Birthdays, cake and epic fails.

Good afternoon, friends and beloved readers.

My regular visitors will have realised by now that I failed miserably at my promise to post on #MusicMondays, #TasterTuesdays and #WriterWednesdays.

In my defence I do have an excuse, or excuses, and it’s nothing along the lines of ‘My dog ate my wordpress blog’ or ‘I was abducted by aliens’. Although the second option might give me something exciting to do next weekend.

Basically the week before last, I went on my holibobs. I packed up the suitcase, the husband, the little one and the dog into the car and we headed to the Norfolk coast for a week, where I ate my own bodyweight in food designed to horrifically torture my arteries and did little else apart from take in a bit if sunshine and watch late night horror films. I wrote a short story called Angie, Banjo and The Bogeyman that I then posted on here when I returned (go read if you like your serial killers who live in suburbia and tend their gardens at the weekends). ย But there was no wi-fi access – SHOCK HORROR – so blogging was a no-no.

Then upon our return we were greeted with great streams of Union Jack bunting and threw ourself whole-heartedly into the Queen’s Jubilee celebrations with a street party, enough cake to induce a sugar coma and much mirth (and a little bit of undisguised horror) about Cliff Richard and his salmon suit at the Jubilee concert.

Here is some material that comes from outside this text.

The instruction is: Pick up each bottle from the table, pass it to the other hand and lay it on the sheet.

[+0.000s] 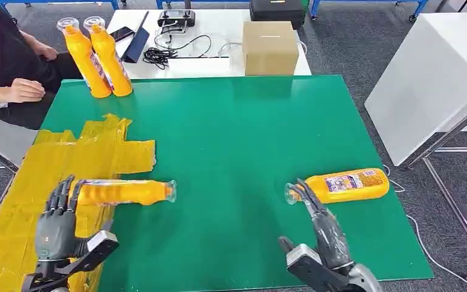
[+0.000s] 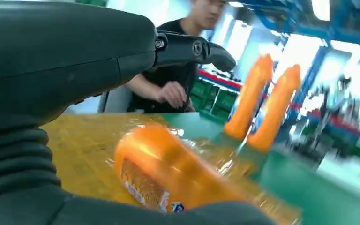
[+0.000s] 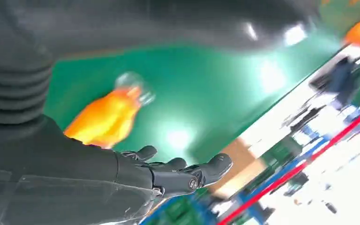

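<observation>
Bottles lie in two spots on the green table point(image 1: 231, 134): one orange bottle point(image 1: 124, 192) rests on its side at the lower left of the head view, its base on the yellow sheet point(image 1: 18, 201) and its neck out over the green. The left hand point(image 1: 56, 220) sits just beside its base, fingers spread and holding nothing. At the lower right a second bottle point(image 1: 346, 185) lies on its side, and the right hand point(image 1: 325, 228) reaches toward its cap end, fingers extended and apart, fingertips at the neck. Two more bottles point(image 1: 97, 58) stand upright at the upper left, near a seated person point(image 1: 6, 61). A cardboard box point(image 1: 270, 47) sits on the white table beyond.
</observation>
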Controlling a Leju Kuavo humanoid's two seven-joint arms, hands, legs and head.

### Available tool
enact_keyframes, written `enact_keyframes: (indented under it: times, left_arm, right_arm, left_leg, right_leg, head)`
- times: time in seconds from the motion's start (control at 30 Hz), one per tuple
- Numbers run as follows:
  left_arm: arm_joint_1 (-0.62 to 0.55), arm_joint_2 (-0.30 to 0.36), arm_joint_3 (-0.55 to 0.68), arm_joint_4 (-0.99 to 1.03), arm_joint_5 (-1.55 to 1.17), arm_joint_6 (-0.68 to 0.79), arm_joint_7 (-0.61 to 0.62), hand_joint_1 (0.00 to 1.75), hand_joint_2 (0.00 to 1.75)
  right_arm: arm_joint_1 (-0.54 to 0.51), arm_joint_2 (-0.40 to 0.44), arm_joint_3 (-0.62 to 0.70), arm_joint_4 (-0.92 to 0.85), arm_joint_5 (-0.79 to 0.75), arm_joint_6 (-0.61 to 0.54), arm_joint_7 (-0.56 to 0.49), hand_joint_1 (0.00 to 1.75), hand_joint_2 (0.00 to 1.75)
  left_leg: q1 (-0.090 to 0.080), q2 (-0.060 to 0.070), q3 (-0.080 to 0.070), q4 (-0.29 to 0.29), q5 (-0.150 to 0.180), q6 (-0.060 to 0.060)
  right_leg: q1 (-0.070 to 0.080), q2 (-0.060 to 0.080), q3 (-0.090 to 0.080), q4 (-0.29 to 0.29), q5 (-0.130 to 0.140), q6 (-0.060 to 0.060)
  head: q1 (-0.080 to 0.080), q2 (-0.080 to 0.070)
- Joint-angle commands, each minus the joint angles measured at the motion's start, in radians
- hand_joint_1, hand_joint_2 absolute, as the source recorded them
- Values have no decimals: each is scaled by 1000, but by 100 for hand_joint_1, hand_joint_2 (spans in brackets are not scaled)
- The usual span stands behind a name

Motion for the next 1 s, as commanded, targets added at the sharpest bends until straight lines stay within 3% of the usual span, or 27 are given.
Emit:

This continued all the way through to the Tuesday of last week and then we’ve been back to work, had a family wedding (which consisted of more cake) and last, but definitely not least – MY BIRTHDAY!

13th June – unlucky for some but obviously not for me, as how on earth could you deem the number 13 unlucky when you were born on that date? Of course, possibly unlucky for those that have the misfortune to cross paths with me and definitely unlucky for the squirrel that met an untimely death under my wheels a couple of weeks ago (and yes, I did cry and no, I’m not ashamed to say it, despite never having had a good opinion of these critters previous to this incident).

So of course, yesterday meant yet more cake followed not only by indigestion, but by a warm and fuzzy feeling generated by a gazillion Facebook and Twitter messages wishing me happy birthday, visits from much-loved family, flowers from much-loved friends and a day off with hubby and the little one. Good times.

I can only apologise about the epic fail of living up to my promise of blogging on a more regular basis. I probably should have warned you that I am the Queen of Epic Fails. It is a rare occasion for me to come good on something I’ve promised to do or committed to. I was always the same as a child. Brownies lasted all of six months. I never even earned one badge (well, that first one was something about going to some woman’s house and making her a cup of tea and doing her ironing and there was no way I was going to do that!). Disco dancing didn’t hold my attention. Mum bought be a rather sparkly jade green catsuit and once I achieved my bronze medal (for a rather wonderful routine all danced to the soulful sounds of Kool and The Gang’s Get Down On It) I decided that I would rather play in the fields behind my friend’s house and have crab apple fights with my brother. Horse-riding didn’t progress much further than a rather lazy trot through the Bedfordshire country lanes. It clashed with Little House on the Prairie on TV and that was far less tiring to do.

So you see, I’m what you might call ‘flighty’. It’s not so much that I get bored easily, it’s more that I get distracted too easily. I’m distracted by life, by people, by twitter, by something at the corners of my vision, by the ghosts of dead squirrels whispering ‘murderer’ in my ear, and most of all, quite clearly distracted by too much damn cake.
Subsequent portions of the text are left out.